Tensions in the Kerch Strait—the channel separating contested Crimean from the Russian mainland—boiled over in the early morning of November 25 in a show of force by Russian naval forces. While attempting to transit between the Black Sea and the Sea of Azov, three Ukranian vessels took fire from and were subsequently detained by the Russian military. In total, 24 Ukrainian sailors were detained, three being hospitalized due to injuries sustained during the brief engagement. This flare-up comes after months of escalation in the region, provoked by a sharp increase in Russian seizure of transiting vessels. Such inspections mark a significant departure from previously established norms of travel in the Kerch Strait, a territorial water jointly controlled by both Russian and Ukrainian authorities since 2003 (Kramer). This incident is the most recent in a series of litmus tests aimed at demonstrating Russia control in the region, forcing the United States and its NATO allies to take a stance on the controversial territorial advancement. Certainly, there are innumerable ways for scholars of international relations to interpret the events of the past month, each method with its own accuracies and shortcomings in predicting motivation and response. However, the lense of Liberalism in international relations theory provides the most convenient method of justifying the convergence of opposing interest in Crimea while simultaneously emphasizing certain realities of the hegemonic world order.

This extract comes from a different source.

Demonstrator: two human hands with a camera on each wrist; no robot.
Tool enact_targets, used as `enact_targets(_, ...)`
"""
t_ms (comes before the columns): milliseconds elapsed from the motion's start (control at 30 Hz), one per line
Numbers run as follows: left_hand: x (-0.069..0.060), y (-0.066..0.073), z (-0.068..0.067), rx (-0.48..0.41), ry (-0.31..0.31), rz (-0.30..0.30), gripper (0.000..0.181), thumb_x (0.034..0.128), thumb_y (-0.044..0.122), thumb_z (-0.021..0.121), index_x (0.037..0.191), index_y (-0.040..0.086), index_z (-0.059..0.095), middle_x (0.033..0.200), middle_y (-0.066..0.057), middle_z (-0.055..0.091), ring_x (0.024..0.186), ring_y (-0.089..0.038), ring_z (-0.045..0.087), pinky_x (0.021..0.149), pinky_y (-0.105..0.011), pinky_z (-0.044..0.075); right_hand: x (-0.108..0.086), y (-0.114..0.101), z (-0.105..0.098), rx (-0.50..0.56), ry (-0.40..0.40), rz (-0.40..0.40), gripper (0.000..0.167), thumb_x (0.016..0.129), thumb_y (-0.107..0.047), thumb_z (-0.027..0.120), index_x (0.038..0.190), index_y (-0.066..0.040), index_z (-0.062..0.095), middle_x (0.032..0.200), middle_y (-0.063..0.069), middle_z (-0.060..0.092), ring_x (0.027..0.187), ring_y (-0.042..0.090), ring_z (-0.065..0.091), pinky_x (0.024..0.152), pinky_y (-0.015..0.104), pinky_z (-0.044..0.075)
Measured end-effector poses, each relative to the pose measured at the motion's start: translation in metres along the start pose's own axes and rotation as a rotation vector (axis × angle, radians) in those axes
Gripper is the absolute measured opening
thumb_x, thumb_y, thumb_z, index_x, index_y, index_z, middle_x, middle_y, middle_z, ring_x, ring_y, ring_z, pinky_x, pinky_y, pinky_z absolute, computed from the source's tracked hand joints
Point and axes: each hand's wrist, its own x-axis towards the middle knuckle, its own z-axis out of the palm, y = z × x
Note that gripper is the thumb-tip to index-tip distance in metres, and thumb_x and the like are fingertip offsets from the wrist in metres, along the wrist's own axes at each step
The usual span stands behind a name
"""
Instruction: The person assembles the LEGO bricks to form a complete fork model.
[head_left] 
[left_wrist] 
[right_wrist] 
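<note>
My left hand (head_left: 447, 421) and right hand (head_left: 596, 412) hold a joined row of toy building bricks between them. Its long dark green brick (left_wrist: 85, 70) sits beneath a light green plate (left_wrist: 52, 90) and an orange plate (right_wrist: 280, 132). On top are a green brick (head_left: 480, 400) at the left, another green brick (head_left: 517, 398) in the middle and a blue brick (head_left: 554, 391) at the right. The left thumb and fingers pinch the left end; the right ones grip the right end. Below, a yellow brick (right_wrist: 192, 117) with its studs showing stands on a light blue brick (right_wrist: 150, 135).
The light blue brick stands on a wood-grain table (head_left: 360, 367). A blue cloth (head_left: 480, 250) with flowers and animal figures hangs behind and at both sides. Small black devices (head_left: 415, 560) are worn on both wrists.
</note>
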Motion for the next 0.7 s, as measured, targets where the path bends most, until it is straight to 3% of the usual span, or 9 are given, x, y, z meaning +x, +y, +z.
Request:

Existing on the fringes of the modern European political collective, Ukraine is neither a member of NATO nor the European Union, leaving its borders vulnerable to Moscow’s expansionist agenda. The work of Liberal theorist Michael Doyle outlines the conceptual motivations of this territorial grab, presenting the Machiavellian notion of “Liberal Imperialism” (Doyle, 1154). The theory assumes the pursuit of regional influence, spurred by the agendas of represented peoples within a competitive and economically liberal country. Aware of this pressing reality, Ukraine has recently pursued relations with Western powers, engaging in a series of reform measures and initiating the development of an association agreement with the EU in 2013 (RFE/RL’s Ukrainian Service). Yet all progress came to a halt in November of that year when the pro-Russian President, Viktor Yanukovych, refused to sign the agreement and instead pivoted towards relations with the Eurasian Economic Union. The populist Euromaidan movement responded to this initiative, sparking the Ukrainian Revolution which ousted Yanukovych in 2014, replacing him with current President, Petro Poroshenko (Kramer). Since transitioning to a new government, Ukraine has rapidly reconciled its course by applying to be a component of the EU’s Deep and Comprehensive Free Trade Area major and pursuing non-NATO ally status with the United States (Associated Press). These trends indicate Ukraine’s understanding of benefits provided through organized economic, political and security alliances with European neighbors and the U.S.
Such thought reinforces the theories of Liberal international relations theorists, prioritizing the role of collective organizations. Enlightenment thinkers Immanuel Kant and Adam Smith constructed a theoretical framework for the evolution of Liberalism, relying on the assumption that uncertainty fosters mistrust and that general collaboration towards common ends dissuades such mistrust. Liberal theorists would argue that the current tension in the Kerch Strait is simply a development of the mistrust inherent within anarchic systems when lacking mechanisms for cooperation. Both Ukraine and Russia function relatively autonomously, with significant agency concerning internal and foreign affairs. This poses a problem for Ukraine as it faces repeated territorial violations to the East while lacking an apparatus ensuring collective security.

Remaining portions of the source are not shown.